■ Task item:
Look through the data that follows and copy each line with the string "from".

■ Data section:
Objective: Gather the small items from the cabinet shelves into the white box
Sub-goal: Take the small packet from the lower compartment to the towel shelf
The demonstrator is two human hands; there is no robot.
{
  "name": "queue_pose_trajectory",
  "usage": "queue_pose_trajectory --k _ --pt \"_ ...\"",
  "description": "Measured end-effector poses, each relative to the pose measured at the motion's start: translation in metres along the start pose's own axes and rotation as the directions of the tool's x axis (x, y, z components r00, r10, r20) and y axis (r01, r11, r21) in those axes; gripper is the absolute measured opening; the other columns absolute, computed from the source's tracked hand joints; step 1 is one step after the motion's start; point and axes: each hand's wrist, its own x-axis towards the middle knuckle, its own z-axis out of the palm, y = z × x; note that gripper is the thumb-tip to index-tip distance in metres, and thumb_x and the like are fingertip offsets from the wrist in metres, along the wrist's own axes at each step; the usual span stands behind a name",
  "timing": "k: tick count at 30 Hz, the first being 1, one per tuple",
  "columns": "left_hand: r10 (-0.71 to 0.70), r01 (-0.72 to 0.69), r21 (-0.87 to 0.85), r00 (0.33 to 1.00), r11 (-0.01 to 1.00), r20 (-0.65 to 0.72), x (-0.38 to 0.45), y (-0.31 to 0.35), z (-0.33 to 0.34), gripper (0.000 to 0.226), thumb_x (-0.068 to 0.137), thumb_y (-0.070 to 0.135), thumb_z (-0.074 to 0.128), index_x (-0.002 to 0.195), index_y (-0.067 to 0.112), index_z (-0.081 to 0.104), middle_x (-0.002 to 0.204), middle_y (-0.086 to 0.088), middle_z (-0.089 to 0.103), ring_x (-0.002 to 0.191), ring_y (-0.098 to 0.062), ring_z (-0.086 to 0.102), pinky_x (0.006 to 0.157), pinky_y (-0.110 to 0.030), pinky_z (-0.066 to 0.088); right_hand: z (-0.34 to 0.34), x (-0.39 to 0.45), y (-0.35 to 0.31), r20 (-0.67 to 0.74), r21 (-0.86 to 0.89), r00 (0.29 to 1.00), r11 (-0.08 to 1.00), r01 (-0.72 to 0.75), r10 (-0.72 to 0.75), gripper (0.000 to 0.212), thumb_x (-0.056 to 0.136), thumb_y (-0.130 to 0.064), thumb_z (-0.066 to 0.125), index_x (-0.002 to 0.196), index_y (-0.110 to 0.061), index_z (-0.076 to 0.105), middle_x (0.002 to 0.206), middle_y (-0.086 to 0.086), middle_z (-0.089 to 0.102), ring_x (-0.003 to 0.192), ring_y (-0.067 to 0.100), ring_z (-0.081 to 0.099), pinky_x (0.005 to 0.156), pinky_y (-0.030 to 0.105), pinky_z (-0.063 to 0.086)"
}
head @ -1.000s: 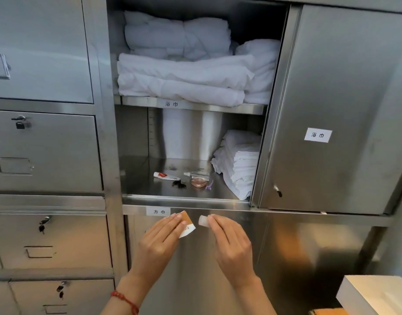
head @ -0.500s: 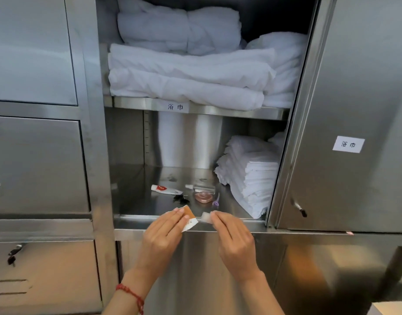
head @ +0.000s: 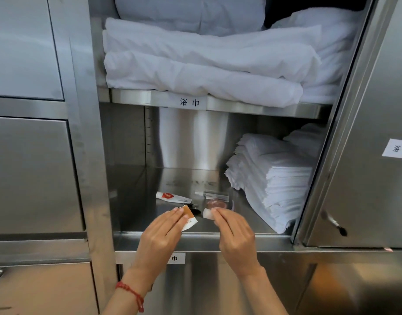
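Your left hand [head: 160, 235] pinches a flat orange-and-white paper sachet [head: 188, 218]; your right hand [head: 235, 233] pinches a small white translucent block [head: 207, 213], maybe soap, can't tell. Both hover over the near edge of the lower brushed-steel shelf [head: 136, 210].

Risks: both hands are full, so reaching for more could drop either piece. The sachet is thin and slick and held only by a corner. The shelf is smooth metal, so anything dropped may skid back.

On the shelf, far of your fingers: a soft white squeeze tube with a red mark [head: 172, 197], a clear rigid plastic piece [head: 216, 193], a round pinkish translucent disc [head: 216, 203], and something small and black [head: 195, 210], mostly hidden. The stack of folded white cloths [head: 275, 178] at right looks soft and ragged-edged; brush it and it may topple.

The white box is out of view.
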Motion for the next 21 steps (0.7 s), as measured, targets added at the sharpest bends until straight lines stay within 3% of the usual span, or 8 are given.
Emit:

■ Answer space:
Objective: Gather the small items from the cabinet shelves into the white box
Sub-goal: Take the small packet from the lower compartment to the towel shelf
  "description": "Measured end-effector poses, each relative to the pose measured at the motion's start: translation in metres along the start pose's own axes and rotation as the directions of the tool's x axis (x, y, z components r00, r10, r20) and y axis (r01, r11, r21) in those axes; gripper is the absolute measured opening; the other columns absolute, computed from the source's tracked hand joints; step 1 is one step after the motion's start; point and axes: each hand's wrist, its own x-axis towards the middle knuckle, its own z-axis out of the palm, y = z × x; note that gripper is the thumb-tip to index-tip distance in metres, and thumb_x and the like are fingertip offsets from the wrist in metres, along the wrist's own axes at each step; the usual span stands behind a name",

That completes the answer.